→ Assignment
Repeat the listing word for word. No pictures belong in the copy.
-=-=-
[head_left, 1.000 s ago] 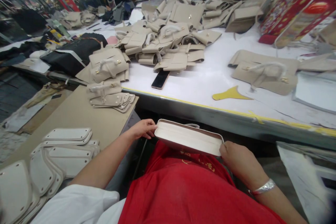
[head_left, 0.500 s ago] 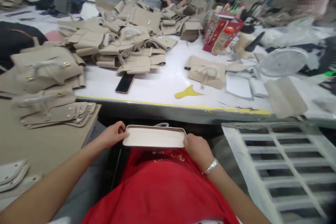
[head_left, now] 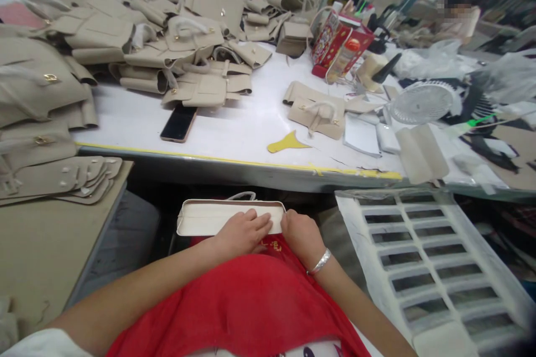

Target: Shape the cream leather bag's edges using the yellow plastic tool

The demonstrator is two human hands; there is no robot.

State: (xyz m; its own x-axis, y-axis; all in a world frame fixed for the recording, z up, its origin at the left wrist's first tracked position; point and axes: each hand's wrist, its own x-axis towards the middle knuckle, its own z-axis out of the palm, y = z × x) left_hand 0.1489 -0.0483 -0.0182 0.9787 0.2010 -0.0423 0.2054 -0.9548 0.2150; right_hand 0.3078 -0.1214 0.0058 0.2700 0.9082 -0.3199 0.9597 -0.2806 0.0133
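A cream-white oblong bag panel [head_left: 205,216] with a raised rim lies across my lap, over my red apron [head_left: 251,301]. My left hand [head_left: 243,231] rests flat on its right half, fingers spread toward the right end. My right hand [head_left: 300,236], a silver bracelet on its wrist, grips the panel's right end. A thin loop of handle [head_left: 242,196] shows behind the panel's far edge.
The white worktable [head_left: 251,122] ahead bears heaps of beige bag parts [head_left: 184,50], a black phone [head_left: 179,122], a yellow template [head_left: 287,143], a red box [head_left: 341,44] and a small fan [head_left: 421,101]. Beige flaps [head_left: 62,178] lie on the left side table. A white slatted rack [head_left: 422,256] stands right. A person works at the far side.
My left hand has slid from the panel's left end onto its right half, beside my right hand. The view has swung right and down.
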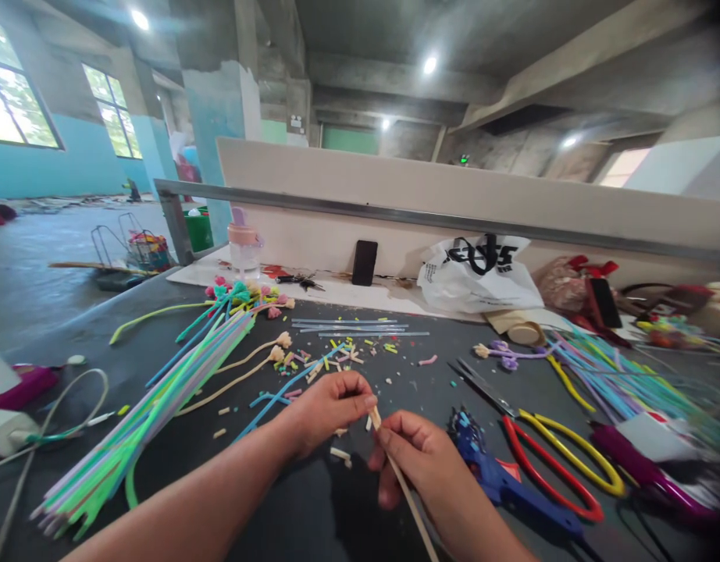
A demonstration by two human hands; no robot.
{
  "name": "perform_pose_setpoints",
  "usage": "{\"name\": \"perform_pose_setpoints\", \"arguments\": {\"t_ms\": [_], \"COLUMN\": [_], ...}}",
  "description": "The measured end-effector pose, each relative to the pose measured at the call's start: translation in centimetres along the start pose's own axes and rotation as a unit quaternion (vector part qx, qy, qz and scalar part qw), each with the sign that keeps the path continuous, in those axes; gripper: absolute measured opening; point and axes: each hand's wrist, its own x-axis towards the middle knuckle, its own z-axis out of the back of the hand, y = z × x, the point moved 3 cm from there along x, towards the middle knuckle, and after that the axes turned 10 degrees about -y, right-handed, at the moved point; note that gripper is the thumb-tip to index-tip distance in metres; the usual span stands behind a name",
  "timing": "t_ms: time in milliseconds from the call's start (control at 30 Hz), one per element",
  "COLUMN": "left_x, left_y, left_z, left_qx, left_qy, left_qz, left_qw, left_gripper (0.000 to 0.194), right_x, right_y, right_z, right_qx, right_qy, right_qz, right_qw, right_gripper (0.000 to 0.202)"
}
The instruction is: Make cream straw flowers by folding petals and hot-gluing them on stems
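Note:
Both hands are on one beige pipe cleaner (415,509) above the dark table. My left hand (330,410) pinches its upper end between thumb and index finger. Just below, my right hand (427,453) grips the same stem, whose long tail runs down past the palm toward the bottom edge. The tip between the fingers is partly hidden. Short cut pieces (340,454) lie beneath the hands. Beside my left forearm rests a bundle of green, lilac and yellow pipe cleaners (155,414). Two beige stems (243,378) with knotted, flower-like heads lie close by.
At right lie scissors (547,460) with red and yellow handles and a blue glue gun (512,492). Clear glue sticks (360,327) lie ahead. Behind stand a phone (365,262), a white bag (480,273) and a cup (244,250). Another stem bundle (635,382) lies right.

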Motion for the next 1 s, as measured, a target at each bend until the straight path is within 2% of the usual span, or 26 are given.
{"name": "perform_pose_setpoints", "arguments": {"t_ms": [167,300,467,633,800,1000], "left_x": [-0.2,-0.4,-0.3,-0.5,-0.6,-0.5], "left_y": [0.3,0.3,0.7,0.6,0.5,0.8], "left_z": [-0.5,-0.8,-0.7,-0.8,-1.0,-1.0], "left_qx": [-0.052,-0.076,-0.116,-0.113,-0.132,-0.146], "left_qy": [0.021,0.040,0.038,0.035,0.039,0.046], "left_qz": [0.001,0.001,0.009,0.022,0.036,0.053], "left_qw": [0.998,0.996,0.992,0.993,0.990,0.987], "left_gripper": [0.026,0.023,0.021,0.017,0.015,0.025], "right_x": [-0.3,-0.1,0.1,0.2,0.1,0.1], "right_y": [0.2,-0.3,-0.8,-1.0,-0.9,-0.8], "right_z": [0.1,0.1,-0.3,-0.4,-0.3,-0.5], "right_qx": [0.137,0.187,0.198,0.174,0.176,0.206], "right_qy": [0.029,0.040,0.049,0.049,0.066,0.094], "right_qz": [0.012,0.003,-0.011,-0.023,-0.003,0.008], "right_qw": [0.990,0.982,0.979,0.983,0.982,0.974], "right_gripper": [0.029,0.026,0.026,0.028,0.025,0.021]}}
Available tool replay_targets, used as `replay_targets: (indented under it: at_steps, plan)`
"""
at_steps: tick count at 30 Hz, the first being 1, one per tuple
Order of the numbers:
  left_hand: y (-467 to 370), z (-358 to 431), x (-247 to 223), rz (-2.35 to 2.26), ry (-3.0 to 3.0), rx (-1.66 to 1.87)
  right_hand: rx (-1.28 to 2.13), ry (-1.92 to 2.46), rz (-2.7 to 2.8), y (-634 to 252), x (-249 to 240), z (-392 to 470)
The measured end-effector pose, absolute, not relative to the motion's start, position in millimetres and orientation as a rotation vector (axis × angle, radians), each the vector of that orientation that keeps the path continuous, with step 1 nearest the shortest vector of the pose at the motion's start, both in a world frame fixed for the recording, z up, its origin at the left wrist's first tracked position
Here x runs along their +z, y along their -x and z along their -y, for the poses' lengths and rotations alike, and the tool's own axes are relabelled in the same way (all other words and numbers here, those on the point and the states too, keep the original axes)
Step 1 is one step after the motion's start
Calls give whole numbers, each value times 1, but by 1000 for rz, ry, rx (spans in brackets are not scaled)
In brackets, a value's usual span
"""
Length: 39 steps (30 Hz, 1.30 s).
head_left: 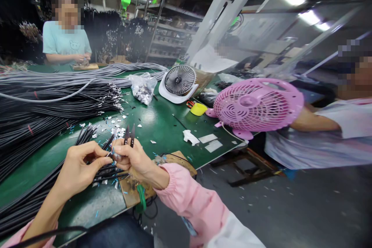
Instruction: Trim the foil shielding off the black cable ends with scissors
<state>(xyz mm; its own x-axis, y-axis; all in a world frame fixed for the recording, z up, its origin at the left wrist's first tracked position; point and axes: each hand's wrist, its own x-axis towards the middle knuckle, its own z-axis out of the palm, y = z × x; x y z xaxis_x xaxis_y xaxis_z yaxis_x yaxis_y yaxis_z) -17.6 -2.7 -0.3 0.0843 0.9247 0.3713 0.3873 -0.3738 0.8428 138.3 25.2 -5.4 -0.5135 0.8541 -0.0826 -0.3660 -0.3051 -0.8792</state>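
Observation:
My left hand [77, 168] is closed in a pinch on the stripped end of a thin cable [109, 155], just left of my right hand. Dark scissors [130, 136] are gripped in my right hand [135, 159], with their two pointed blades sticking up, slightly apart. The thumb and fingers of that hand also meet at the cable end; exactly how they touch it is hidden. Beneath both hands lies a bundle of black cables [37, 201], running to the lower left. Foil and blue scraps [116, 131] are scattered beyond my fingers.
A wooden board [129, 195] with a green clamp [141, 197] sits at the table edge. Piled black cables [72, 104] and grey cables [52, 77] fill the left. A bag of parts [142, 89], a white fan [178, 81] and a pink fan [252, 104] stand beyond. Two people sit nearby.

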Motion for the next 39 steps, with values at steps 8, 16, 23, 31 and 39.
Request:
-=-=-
→ Task answer
[head_left, 1.000 s ago] 
[head_left, 0.500 s ago] 
[head_left, now] 

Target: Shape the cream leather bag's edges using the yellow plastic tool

The demonstrator is two human hands; there is no robot.

State: (xyz m; its own x-axis, y-axis; all in a world frame fixed for the recording, z up, its origin at the left wrist's first tracked position; point and axes: each hand's wrist, its own x-axis towards the middle knuckle, its own z-axis out of the palm, y = z × x) left_hand 0.1489 -0.0483 -0.0182 0.9787 0.2010 -0.0423 0.2054 -0.9548 0.2150; right_hand 0.3078 -0.1214 0.0058 0.2700 0.9082 -0.3199 0.9597 -0.2806 0.0133
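A cream-white oblong bag panel [head_left: 205,216] with a raised rim lies across my lap, over my red apron [head_left: 251,301]. My left hand [head_left: 243,231] rests flat on its right half, fingers spread toward the right end. My right hand [head_left: 300,236], a silver bracelet on its wrist, grips the panel's right end. A thin loop of handle [head_left: 242,196] shows behind the panel's far edge.
The white worktable [head_left: 251,122] ahead bears heaps of beige bag parts [head_left: 184,50], a black phone [head_left: 179,122], a yellow template [head_left: 287,143], a red box [head_left: 341,44] and a small fan [head_left: 421,101]. Beige flaps [head_left: 62,178] lie on the left side table. A white slatted rack [head_left: 422,256] stands right. A person works at the far side.
My left hand has slid from the panel's left end onto its right half, beside my right hand. The view has swung right and down.
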A demonstration by two human hands; no robot.
{
  "name": "perform_pose_setpoints",
  "usage": "{\"name\": \"perform_pose_setpoints\", \"arguments\": {\"t_ms\": [_], \"COLUMN\": [_], ...}}",
  "description": "The measured end-effector pose, each relative to the pose measured at the call's start: translation in centimetres along the start pose's own axes and rotation as a unit quaternion (vector part qx, qy, qz and scalar part qw), each with the sign that keeps the path continuous, in those axes; gripper: absolute measured opening; point and axes: each hand's wrist, its own x-axis towards the middle knuckle, its own z-axis out of the back of the hand, y = z × x, the point moved 3 cm from there along x, towards the middle knuckle, and after that the axes turned 10 degrees about -y, right-handed, at the moved point; note that gripper is the thumb-tip to index-tip distance in metres; the usual span stands behind a name",
  "timing": "t_ms: time in milliseconds from the call's start (control at 30 Hz), one per element",
  "COLUMN": "left_x, left_y, left_z, left_qx, left_qy, left_qz, left_qw, left_gripper (0.000 to 0.194), right_x, right_y, right_z, right_qx, right_qy, right_qz, right_qw, right_gripper (0.000 to 0.202)"
}
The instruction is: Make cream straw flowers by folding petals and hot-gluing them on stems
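Note:
Both hands are on one beige pipe cleaner (415,509) above the dark table. My left hand (330,410) pinches its upper end between thumb and index finger. Just below, my right hand (427,453) grips the same stem, whose long tail runs down past the palm toward the bottom edge. The tip between the fingers is partly hidden. Short cut pieces (340,454) lie beneath the hands. Beside my left forearm rests a bundle of green, lilac and yellow pipe cleaners (155,414). Two beige stems (243,378) with knotted, flower-like heads lie close by.
At right lie scissors (547,460) with red and yellow handles and a blue glue gun (512,492). Clear glue sticks (360,327) lie ahead. Behind stand a phone (365,262), a white bag (480,273) and a cup (244,250). Another stem bundle (635,382) lies right.
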
Motion for the next 1 s, as measured, a target at each bend until the straight path is within 2% of the usual span, or 26 are given.
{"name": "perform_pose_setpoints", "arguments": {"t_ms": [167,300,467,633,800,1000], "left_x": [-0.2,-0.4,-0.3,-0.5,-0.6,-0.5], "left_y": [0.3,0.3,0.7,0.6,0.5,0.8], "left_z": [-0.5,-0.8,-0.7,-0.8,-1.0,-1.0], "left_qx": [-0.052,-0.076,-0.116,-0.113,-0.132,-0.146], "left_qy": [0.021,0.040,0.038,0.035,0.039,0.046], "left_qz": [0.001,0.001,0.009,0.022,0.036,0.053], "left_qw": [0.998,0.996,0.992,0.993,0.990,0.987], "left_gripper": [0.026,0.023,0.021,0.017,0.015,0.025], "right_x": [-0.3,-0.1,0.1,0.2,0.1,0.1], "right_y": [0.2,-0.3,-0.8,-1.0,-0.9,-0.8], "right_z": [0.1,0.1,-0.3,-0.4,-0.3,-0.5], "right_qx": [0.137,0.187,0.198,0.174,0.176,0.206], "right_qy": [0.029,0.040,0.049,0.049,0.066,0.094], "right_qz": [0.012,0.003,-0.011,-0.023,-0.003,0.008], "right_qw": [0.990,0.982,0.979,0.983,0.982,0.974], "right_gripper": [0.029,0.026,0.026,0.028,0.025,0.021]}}
Available tool replay_targets, used as `replay_targets: (indented under it: at_steps, plan)`
"""
at_steps: tick count at 30 Hz, the first being 1, one per tuple
Order of the numbers:
  left_hand: y (-467 to 370), z (-358 to 431), x (-247 to 223), rz (-2.35 to 2.26), ry (-3.0 to 3.0), rx (-1.66 to 1.87)
  right_hand: rx (-1.28 to 2.13), ry (-1.92 to 2.46), rz (-2.7 to 2.8), y (-634 to 252), x (-249 to 240), z (-392 to 470)
The measured end-effector pose, absolute, not relative to the motion's start, position in millimetres and orientation as a rotation vector (axis × angle, radians), each the vector of that orientation that keeps the path continuous, with step 1 nearest the shortest vector of the pose at the motion's start, both in a world frame fixed for the recording, z up, its origin at the left wrist's first tracked position
Here x runs along their +z, y along their -x and z along their -y, for the poses' lengths and rotations alike, and the tool's own axes are relabelled in the same way (all other words and numbers here, those on the point and the states too, keep the original axes)
Step 1 is one step after the motion's start
Calls give whole numbers, each value times 1, but by 1000 for rz, ry, rx (spans in brackets are not scaled)
In brackets, a value's usual span
"""
Length: 39 steps (30 Hz, 1.30 s).
head_left: 
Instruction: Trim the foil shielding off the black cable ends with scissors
<state>(xyz mm; its own x-axis, y-axis; all in a world frame fixed for the recording, z up, its origin at the left wrist's first tracked position; point and axes: each hand's wrist, its own x-axis towards the middle knuckle, its own z-axis out of the palm, y = z × x; x y z xaxis_x xaxis_y xaxis_z yaxis_x yaxis_y yaxis_z) -17.6 -2.7 -0.3 0.0843 0.9247 0.3713 0.3873 -0.3738 0.8428 138.3 25.2 -5.4 -0.5135 0.8541 -0.0826 -0.3660 -0.3051 -0.8792</state>
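Observation:
My left hand [77, 168] is closed in a pinch on the stripped end of a thin cable [109, 155], just left of my right hand. Dark scissors [130, 136] are gripped in my right hand [135, 159], with their two pointed blades sticking up, slightly apart. The thumb and fingers of that hand also meet at the cable end; exactly how they touch it is hidden. Beneath both hands lies a bundle of black cables [37, 201], running to the lower left. Foil and blue scraps [116, 131] are scattered beyond my fingers.
A wooden board [129, 195] with a green clamp [141, 197] sits at the table edge. Piled black cables [72, 104] and grey cables [52, 77] fill the left. A bag of parts [142, 89], a white fan [178, 81] and a pink fan [252, 104] stand beyond. Two people sit nearby.
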
Motion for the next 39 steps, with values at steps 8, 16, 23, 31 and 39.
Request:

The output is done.